Este tipo de alimentación aporta nutrientes que ayudan a proteger las células cerebrales y favorecen una mejor circulación sanguínea, un factor importante para mantener una buena función cognitiva con el paso de los años.
Además, una dieta equilibrada también contribuye a controlar otras condiciones de salud que aumentan el riesgo de deterioro cognitivo.

No descuidar los controles médicos
Muchas personas posponen sus revisiones médicas por falta de tiempo o porque se sienten bien. Sin embargo, los chequeos regulares marcan una gran diferencia.
La presión arterial alta, el colesterol elevado y los niveles altos de azúcar en sangre han sido asociados con un mayor riesgo de problemas como el Alzheimer. Detectar estas condiciones de manera temprana permite iniciar tratamientos o cambios de hábitos que ayuden a controlar sus efectos.
Se recomienda acudir a los exámenes médicos anuales y seguir las indicaciones profesionales para mantener estos indicadores dentro de rangos saludables.
La prevención no solo ayuda a proteger el corazón y otros órganos, sino que también benefician directamente al cerebro.

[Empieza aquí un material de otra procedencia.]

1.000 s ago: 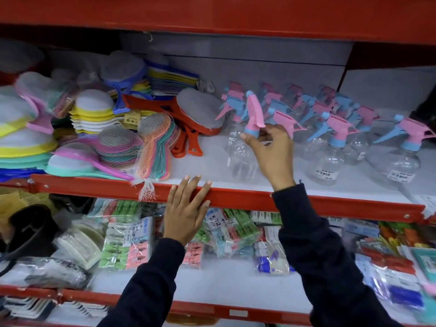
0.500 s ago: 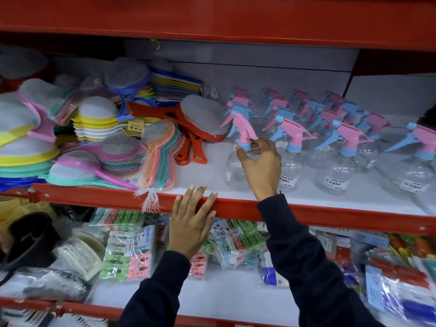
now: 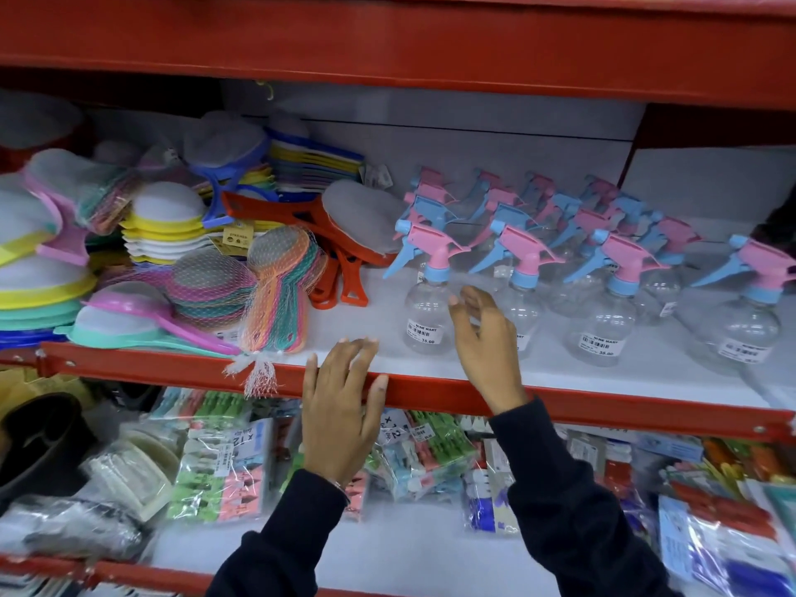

Escuchar bien también protege del Alzheimer
En los últimos años, diversos estudios han encontrado una relación entre la pérdida auditiva y un mayor riesgo de deterioro cognitivo. Los investigadores creen que cuando una persona tiene dificultades para escuchar, comienza a aislarse socialmente o esforzarse más para procesar los sonidos, lo que podría afectar ciertas funciones cerebrales con el tiempo.
Frente a esto, es aconsejable prestar atención a señales como subir demasiado el volumen del televisor, pedir constantemente que repitan las conversaciones o tener problemas para seguir diálogos en lugares ruidosos.
Una evaluación auditiva a tiempo sirve para detectar problemas de forma temprana y, si es necesario, utilizar tratamientos o dispositivos que mejoren la audición.

Mantener la mente activa
El cerebro necesita estímulos constantes para mantenerse en forma. Por eso, los expertos sugieren realizar actividades que desafíen la mente y fomenten el aprendizaje.
Leer libros, resolver crucigramas, armar rompecabezas, aprender un nuevo idioma o desarrollar una habilidad diferente son algunas opciones que pueden ayudar a fortalecer las conexiones cerebrales.
Lo más importante es elegir actividades que resulten agradables. Cuando una persona disfruta lo que hace, es más probable que mantenga el hábito a largo plazo.
La estimulación mental frecuente puede contribuir a preservar capacidades cognitivas como la memoria, la atención y la resolución de problemas.
Es preciso acotar que la prevención del Alzheimer no depende de una sola acción, sino de la combinación de varios hábitos saludables mantenidos a lo largo del tiempo. Si bien ningún hábito garantiza evitar la enfermedad, adoptar estos cambios puede ayudar a proteger la salud cerebral y mejorar la calidad de vida.